> [EXERCISE BRIEF] Set the data down again, word for word, as it appears below.
►
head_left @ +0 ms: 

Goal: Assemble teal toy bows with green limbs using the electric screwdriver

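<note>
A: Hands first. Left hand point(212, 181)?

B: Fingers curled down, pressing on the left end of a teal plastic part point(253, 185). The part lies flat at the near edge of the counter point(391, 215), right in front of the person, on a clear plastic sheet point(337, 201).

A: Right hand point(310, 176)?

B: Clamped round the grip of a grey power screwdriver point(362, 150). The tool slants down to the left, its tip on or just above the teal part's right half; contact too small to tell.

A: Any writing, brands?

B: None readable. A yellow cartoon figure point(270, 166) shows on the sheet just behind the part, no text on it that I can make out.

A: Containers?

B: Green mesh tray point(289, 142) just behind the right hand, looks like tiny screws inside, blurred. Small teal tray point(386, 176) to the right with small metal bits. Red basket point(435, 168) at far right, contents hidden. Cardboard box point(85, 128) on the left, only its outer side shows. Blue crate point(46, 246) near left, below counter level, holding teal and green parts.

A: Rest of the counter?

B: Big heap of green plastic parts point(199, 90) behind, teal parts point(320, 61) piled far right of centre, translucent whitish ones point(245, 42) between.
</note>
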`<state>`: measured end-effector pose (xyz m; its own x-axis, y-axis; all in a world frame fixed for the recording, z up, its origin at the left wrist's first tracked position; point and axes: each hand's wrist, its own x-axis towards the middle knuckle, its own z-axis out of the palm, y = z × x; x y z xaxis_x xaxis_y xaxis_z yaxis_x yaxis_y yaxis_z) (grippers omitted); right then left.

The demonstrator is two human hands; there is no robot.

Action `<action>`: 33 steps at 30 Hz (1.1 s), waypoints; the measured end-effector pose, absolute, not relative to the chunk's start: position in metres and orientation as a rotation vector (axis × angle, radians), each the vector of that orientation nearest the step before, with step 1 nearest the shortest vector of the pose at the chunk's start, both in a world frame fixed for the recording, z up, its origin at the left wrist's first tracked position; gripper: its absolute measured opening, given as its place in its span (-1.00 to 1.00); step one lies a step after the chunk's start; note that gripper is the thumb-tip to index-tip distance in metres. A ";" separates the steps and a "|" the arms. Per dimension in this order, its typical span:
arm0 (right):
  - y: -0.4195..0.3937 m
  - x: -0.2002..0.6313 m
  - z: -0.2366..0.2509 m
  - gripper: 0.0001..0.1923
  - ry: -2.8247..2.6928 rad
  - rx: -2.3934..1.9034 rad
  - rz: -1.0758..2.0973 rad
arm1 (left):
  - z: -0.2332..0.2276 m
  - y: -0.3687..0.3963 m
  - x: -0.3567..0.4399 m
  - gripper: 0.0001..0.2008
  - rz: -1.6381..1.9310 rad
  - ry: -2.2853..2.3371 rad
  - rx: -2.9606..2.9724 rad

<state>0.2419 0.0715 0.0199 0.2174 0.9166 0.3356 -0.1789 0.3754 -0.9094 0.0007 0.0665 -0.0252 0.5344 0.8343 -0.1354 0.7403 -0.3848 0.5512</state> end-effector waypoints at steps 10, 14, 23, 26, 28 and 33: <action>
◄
> [WRITTEN REPLY]
head_left @ +0 ms: 

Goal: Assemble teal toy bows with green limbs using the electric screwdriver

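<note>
A: Hands first. Left hand point(212, 181)?

B: Fingers curled down, pressing on the left end of a teal plastic part point(253, 185). The part lies flat at the near edge of the counter point(391, 215), right in front of the person, on a clear plastic sheet point(337, 201).

A: Right hand point(310, 176)?

B: Clamped round the grip of a grey power screwdriver point(362, 150). The tool slants down to the left, its tip on or just above the teal part's right half; contact too small to tell.

A: Any writing, brands?

B: None readable. A yellow cartoon figure point(270, 166) shows on the sheet just behind the part, no text on it that I can make out.

A: Containers?

B: Green mesh tray point(289, 142) just behind the right hand, looks like tiny screws inside, blurred. Small teal tray point(386, 176) to the right with small metal bits. Red basket point(435, 168) at far right, contents hidden. Cardboard box point(85, 128) on the left, only its outer side shows. Blue crate point(46, 246) near left, below counter level, holding teal and green parts.

A: Rest of the counter?

B: Big heap of green plastic parts point(199, 90) behind, teal parts point(320, 61) piled far right of centre, translucent whitish ones point(245, 42) between.
</note>
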`<state>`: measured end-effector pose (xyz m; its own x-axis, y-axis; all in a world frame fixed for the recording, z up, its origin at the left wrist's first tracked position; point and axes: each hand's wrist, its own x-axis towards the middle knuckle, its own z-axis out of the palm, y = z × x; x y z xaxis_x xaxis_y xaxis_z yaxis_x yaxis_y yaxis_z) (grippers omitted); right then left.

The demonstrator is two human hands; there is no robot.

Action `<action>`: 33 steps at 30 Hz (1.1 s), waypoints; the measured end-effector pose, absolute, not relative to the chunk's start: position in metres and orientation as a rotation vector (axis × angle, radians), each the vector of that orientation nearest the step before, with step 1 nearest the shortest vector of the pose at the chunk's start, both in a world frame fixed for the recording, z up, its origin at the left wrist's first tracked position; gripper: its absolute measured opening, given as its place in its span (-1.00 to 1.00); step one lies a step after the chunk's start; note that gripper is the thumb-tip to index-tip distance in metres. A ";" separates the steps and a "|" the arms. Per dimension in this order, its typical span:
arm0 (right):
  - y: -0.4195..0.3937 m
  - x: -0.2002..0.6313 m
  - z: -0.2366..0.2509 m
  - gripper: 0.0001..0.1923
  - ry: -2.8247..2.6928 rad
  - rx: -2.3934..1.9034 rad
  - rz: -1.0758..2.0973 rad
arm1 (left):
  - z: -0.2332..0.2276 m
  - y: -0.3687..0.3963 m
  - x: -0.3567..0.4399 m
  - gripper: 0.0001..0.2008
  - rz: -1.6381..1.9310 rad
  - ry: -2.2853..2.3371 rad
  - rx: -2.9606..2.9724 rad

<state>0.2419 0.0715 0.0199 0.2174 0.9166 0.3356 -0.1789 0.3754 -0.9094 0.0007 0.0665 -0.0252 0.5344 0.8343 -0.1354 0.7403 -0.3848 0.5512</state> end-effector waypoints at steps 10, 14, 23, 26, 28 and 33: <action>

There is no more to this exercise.